-- Required work --
All lines in the data below carrying the string "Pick" are to be located and copied.

-- Data shown --
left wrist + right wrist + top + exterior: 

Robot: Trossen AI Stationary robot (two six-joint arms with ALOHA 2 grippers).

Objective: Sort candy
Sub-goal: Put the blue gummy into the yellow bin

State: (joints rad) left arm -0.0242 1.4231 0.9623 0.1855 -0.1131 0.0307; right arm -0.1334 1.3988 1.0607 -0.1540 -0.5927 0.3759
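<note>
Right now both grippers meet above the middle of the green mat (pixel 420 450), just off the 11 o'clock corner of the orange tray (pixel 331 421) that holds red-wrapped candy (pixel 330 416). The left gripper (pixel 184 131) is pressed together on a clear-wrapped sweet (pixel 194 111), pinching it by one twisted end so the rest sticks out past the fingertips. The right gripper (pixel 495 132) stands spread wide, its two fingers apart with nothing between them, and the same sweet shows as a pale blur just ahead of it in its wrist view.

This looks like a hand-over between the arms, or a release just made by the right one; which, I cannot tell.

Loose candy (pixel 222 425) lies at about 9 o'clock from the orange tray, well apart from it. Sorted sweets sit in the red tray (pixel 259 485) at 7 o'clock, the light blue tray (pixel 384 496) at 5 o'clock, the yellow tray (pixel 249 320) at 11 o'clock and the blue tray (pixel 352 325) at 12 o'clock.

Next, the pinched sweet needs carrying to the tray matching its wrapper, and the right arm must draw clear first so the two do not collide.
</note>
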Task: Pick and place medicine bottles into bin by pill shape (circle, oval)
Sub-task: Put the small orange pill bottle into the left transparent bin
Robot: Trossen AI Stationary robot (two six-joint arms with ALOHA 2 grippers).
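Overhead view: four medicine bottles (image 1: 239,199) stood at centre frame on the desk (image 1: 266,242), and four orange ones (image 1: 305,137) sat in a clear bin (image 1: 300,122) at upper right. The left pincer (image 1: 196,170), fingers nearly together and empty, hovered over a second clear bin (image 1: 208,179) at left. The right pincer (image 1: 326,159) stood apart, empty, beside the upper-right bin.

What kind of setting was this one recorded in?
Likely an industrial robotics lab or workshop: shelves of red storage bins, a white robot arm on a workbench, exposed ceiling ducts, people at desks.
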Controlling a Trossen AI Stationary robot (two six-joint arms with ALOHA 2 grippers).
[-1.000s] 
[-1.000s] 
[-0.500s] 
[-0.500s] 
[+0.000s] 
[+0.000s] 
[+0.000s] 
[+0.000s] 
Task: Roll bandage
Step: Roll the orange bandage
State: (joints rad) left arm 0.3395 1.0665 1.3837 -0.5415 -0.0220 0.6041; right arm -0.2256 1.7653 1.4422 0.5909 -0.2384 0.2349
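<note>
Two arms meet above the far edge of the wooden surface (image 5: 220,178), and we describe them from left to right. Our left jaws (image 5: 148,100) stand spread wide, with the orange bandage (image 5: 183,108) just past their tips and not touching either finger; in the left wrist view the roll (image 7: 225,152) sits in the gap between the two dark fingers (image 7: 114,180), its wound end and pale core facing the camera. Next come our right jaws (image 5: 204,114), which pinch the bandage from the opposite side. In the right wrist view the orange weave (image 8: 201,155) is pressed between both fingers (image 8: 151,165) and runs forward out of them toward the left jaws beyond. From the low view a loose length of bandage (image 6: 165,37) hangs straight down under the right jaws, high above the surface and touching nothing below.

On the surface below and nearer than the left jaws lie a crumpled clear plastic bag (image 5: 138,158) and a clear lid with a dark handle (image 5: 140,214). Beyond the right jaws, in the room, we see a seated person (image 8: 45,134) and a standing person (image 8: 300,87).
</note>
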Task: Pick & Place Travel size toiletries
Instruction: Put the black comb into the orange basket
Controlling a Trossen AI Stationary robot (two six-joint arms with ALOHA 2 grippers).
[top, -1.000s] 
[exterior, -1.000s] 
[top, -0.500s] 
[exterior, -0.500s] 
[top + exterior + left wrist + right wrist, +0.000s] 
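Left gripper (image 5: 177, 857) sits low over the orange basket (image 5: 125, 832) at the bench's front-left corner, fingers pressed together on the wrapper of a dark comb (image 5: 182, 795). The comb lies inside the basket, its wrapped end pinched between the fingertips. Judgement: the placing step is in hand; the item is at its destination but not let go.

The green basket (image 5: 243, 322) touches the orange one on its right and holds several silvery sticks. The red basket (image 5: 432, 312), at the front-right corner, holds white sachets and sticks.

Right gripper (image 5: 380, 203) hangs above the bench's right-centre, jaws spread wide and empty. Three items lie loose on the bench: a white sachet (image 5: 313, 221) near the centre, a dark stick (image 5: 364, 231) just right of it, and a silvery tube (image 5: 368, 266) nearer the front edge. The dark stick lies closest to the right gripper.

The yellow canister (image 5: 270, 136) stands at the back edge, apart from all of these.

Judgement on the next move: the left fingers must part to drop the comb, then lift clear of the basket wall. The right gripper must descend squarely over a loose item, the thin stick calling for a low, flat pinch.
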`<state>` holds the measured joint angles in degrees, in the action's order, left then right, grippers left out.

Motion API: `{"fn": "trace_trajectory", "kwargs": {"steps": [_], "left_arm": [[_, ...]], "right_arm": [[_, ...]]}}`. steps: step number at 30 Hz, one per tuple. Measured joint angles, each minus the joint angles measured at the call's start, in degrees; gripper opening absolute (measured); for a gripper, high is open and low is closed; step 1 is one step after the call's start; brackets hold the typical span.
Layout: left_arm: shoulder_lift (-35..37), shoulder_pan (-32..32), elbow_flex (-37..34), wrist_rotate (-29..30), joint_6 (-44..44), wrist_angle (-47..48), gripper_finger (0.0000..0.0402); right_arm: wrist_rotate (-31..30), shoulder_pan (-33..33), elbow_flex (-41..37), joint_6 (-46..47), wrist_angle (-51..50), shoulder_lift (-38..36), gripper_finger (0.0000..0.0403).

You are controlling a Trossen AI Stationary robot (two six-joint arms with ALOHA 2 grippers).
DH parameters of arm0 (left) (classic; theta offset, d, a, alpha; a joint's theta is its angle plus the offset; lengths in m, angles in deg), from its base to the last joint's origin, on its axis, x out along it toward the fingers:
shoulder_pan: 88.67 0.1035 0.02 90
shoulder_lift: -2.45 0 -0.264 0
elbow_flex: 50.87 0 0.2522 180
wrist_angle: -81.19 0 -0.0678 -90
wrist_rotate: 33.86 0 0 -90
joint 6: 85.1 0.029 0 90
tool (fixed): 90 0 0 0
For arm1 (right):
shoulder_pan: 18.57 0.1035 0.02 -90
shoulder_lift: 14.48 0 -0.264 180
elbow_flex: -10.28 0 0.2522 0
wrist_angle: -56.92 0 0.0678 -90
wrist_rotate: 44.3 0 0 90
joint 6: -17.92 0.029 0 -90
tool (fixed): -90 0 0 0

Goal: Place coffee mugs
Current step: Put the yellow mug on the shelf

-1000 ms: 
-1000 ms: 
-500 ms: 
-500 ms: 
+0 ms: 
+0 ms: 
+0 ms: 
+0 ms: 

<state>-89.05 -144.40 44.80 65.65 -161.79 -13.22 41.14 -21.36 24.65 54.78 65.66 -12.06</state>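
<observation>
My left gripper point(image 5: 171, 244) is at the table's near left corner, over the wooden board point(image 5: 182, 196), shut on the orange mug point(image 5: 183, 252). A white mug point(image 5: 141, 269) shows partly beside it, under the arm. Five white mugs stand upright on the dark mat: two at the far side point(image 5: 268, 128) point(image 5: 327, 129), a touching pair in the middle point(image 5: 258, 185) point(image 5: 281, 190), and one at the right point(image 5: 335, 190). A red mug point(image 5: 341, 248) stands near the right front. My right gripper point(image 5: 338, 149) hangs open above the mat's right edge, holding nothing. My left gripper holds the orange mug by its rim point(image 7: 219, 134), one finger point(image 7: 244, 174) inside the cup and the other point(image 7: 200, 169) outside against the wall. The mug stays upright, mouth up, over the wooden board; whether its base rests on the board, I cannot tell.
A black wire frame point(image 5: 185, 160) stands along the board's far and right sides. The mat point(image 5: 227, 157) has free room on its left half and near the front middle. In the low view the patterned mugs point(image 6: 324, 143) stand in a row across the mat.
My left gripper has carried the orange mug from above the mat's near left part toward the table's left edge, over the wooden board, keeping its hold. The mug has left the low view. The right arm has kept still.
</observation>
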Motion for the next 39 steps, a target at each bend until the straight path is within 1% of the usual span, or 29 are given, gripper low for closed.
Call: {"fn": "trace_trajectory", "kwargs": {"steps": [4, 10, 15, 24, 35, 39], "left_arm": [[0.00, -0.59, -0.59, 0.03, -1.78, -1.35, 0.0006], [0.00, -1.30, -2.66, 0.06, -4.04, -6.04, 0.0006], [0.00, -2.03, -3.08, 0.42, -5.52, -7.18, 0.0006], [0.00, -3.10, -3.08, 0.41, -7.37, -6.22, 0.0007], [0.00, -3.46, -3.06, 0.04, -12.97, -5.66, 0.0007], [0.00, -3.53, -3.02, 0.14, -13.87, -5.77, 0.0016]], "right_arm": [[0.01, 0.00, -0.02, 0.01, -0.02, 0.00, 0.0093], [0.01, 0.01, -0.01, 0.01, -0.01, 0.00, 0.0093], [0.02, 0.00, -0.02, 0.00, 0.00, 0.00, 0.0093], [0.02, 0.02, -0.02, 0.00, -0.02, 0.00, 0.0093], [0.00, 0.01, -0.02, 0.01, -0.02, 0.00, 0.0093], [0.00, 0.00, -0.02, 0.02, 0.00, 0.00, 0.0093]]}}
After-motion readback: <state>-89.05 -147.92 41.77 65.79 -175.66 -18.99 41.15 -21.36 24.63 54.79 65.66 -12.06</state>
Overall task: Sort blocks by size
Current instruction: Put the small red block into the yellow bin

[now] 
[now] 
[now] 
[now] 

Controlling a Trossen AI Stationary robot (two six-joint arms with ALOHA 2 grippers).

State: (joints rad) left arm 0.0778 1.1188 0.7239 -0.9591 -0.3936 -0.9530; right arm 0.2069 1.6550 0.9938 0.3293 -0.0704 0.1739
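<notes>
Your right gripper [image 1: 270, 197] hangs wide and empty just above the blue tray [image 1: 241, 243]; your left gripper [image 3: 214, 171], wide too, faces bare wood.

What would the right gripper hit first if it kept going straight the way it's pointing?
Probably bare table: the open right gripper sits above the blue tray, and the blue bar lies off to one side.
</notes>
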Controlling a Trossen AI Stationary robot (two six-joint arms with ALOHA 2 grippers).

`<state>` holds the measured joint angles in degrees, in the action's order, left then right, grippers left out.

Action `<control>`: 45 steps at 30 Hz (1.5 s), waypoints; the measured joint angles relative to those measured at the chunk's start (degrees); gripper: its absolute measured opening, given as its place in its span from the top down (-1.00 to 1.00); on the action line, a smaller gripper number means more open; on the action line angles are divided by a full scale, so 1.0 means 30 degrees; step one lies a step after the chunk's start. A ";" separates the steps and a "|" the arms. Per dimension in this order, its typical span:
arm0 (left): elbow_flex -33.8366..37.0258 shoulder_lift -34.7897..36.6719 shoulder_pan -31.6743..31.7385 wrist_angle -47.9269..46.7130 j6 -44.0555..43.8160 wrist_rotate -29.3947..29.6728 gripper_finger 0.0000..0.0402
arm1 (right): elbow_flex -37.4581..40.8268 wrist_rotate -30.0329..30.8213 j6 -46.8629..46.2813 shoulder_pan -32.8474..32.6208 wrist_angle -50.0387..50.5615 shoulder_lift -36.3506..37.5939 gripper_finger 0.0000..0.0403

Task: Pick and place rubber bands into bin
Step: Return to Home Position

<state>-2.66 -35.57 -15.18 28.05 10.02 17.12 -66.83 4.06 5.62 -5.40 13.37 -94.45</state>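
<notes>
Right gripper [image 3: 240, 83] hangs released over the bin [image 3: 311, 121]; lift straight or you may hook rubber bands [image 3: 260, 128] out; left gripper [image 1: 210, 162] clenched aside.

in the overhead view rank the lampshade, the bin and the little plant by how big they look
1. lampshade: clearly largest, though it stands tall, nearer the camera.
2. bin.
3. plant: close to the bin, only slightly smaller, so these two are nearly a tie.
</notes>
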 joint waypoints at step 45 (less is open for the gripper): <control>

-- Answer below --
Task: Pick and place medicine bottles into bin by pill shape (circle, oval)
Task: Pick & Place Travel size toiletries
Task: Pick and place rubber bands into bin

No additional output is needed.